* EXERCISE DETAILS *
Could you give the whole listing again, exactly as it reads?
[Start of section]
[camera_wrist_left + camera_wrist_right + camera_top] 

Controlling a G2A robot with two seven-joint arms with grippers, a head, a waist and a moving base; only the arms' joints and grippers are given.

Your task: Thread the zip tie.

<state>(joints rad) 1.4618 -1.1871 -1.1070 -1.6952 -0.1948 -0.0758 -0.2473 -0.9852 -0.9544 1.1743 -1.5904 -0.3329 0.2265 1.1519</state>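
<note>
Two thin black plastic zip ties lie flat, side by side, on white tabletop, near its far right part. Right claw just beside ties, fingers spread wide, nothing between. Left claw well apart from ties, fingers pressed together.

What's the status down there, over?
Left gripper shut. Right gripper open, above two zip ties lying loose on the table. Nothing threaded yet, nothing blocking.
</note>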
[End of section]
* RESULT FOR THIS EXERCISE *
[camera_wrist_left + camera_wrist_right + camera_top] 

Controlling a G2A robot with two seven-joint arms with grippers, a head, a waist and a moving base; only the arms' joints and grippers are given.

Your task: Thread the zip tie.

<state>(joints rad) 1.4618 -1.1871 -1.1070 -1.6952 -0.1948 -0.0758 -0.2473 -0.9852 -0.9544 1.1743 -1.5904 -0.3329 0.2265 1.1519</state>
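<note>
Two thin black plastic zip ties lie flat, side by side, on white tabletop, near its far right part. Right claw just beside ties, fingers spread wide, nothing between. Left claw well apart from ties, fingers pressed together.

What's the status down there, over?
Left gripper shut. Right gripper open, above two zip ties lying loose on the table. Nothing threaded yet, nothing blocking.
</note>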

That's the answer, with nothing more to add.